**Task instructions**
A word-for-word copy of the records below is needed, without the images.
======== Task data ========
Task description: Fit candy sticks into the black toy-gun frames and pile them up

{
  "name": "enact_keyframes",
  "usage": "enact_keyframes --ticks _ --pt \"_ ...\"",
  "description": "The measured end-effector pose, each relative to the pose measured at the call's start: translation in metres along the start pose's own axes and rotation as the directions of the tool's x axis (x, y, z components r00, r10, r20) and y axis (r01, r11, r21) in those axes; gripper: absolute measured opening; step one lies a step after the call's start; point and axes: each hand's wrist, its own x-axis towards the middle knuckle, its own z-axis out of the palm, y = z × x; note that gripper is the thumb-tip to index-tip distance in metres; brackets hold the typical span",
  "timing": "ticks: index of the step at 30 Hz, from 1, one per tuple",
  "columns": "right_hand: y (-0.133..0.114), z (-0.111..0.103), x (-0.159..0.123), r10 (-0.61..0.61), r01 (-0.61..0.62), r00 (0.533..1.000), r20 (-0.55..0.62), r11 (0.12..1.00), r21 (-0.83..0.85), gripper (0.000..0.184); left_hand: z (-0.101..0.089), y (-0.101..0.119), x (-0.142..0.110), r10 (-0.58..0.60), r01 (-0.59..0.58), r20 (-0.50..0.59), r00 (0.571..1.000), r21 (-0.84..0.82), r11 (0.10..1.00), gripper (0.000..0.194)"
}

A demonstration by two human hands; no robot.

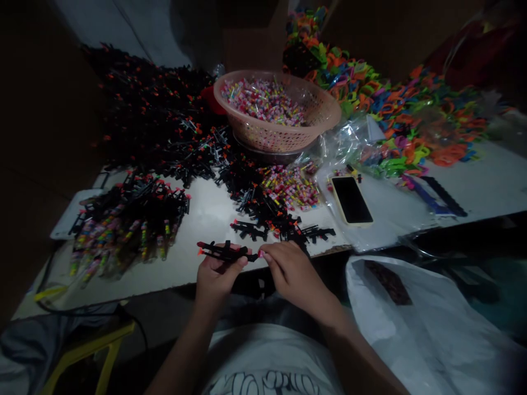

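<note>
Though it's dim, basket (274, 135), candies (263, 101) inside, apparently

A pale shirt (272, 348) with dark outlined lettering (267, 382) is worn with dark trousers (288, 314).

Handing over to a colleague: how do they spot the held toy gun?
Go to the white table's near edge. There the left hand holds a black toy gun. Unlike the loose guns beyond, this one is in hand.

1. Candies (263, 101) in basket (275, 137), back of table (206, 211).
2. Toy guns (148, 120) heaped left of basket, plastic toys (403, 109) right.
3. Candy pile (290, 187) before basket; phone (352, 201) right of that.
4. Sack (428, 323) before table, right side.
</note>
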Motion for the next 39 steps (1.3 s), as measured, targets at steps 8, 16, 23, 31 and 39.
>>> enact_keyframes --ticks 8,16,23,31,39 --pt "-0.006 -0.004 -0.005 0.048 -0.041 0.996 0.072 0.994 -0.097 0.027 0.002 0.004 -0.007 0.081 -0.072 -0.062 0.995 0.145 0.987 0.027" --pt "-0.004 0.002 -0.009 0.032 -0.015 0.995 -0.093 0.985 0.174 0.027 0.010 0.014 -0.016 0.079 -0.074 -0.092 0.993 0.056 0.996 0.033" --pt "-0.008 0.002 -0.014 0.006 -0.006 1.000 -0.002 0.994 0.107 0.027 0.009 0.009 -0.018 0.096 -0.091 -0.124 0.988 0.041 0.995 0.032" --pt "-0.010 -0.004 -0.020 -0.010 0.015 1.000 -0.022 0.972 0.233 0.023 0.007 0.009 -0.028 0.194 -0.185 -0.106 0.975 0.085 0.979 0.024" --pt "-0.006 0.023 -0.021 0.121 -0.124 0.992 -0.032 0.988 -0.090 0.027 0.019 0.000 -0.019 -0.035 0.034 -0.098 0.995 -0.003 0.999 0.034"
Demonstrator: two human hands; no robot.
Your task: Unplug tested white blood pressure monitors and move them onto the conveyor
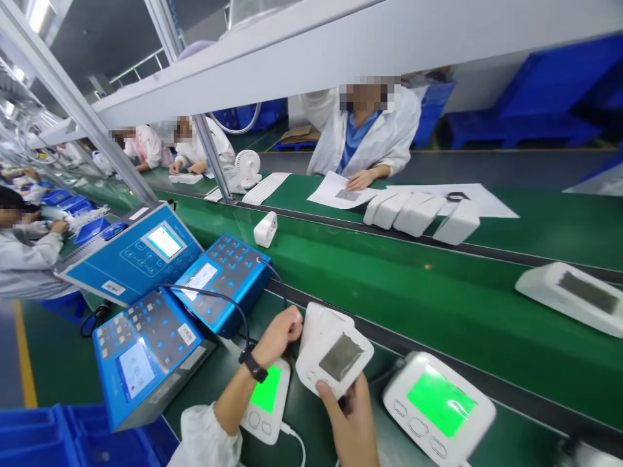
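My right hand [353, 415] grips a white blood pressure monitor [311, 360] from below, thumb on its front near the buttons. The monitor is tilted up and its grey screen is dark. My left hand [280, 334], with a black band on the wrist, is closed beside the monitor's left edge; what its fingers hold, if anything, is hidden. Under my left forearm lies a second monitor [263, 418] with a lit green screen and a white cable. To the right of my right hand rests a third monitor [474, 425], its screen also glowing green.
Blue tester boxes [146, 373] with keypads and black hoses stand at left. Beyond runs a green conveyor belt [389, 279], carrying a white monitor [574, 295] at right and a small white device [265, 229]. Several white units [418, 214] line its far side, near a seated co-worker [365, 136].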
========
**Result of the task**
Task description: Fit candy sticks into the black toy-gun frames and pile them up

{
  "name": "enact_keyframes",
  "usage": "enact_keyframes --ticks _ --pt \"_ ...\"",
  "description": "The measured end-effector pose, each relative to the pose measured at the call's start: translation in metres along the start pose's own axes and rotation as the directions of the tool's x axis (x, y, z components r00, r10, r20) and y axis (r01, r11, r21) in those axes; gripper: absolute measured opening; step one lies a step after the call's start; point and axes: each hand's wrist, its own x-axis towards the middle knuckle, its own z-axis out of the palm, y = z × x; note that gripper is the thumb-tip to index-tip distance in metres; brackets hold the typical span",
  "timing": "ticks: index of the step at 30 Hz, from 1, one per tuple",
  "columns": "right_hand: y (-0.133..0.114), z (-0.111..0.103), x (-0.159..0.123), r10 (-0.61..0.61), r01 (-0.61..0.62), r00 (0.533..1.000), r20 (-0.55..0.62), r11 (0.12..1.00), r21 (-0.83..0.85), gripper (0.000..0.184); left_hand: z (-0.101..0.089), y (-0.101..0.119), x (-0.142..0.110), r10 (-0.58..0.60), r01 (-0.59..0.58), r20 (-0.50..0.59), r00 (0.571..1.000), r21 (-0.84..0.82), r11 (0.10..1.00), gripper (0.000..0.194)"
}

A demonstration by two human hands; no robot.


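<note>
Though it's dim, basket (274, 135), candies (263, 101) inside, apparently

A pale shirt (272, 348) with dark outlined lettering (267, 382) is worn with dark trousers (288, 314).

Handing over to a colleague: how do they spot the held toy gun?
Go to the white table's near edge. There the left hand holds a black toy gun. Unlike the loose guns beyond, this one is in hand.

1. Candies (263, 101) in basket (275, 137), back of table (206, 211).
2. Toy guns (148, 120) heaped left of basket, plastic toys (403, 109) right.
3. Candy pile (290, 187) before basket; phone (352, 201) right of that.
4. Sack (428, 323) before table, right side.
</note>
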Motion for the next 39 steps (1.3 s), as measured, targets at steps 8, 16, 23, 31 and 39.
>>> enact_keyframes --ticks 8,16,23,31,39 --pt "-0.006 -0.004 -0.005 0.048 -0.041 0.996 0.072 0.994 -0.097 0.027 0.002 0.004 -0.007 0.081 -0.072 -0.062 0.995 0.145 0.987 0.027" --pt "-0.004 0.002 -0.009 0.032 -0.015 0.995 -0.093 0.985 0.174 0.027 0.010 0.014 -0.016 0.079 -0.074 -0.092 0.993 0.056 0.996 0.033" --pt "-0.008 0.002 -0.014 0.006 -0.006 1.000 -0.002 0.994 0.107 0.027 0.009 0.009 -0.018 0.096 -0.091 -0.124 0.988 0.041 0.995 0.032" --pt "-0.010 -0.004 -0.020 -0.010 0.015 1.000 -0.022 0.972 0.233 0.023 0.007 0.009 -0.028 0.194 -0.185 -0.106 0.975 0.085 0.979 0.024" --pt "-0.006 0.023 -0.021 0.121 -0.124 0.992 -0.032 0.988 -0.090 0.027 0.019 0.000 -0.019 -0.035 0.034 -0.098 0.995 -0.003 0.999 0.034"
Demonstrator: two human hands; no robot.
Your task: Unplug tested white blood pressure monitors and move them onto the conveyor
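My right hand [353, 415] grips a white blood pressure monitor [311, 360] from below, thumb on its front near the buttons. The monitor is tilted up and its grey screen is dark. My left hand [280, 334], with a black band on the wrist, is closed beside the monitor's left edge; what its fingers hold, if anything, is hidden. Under my left forearm lies a second monitor [263, 418] with a lit green screen and a white cable. To the right of my right hand rests a third monitor [474, 425], its screen also glowing green.
Blue tester boxes [146, 373] with keypads and black hoses stand at left. Beyond runs a green conveyor belt [389, 279], carrying a white monitor [574, 295] at right and a small white device [265, 229]. Several white units [418, 214] line its far side, near a seated co-worker [365, 136].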

This answer requires nothing more.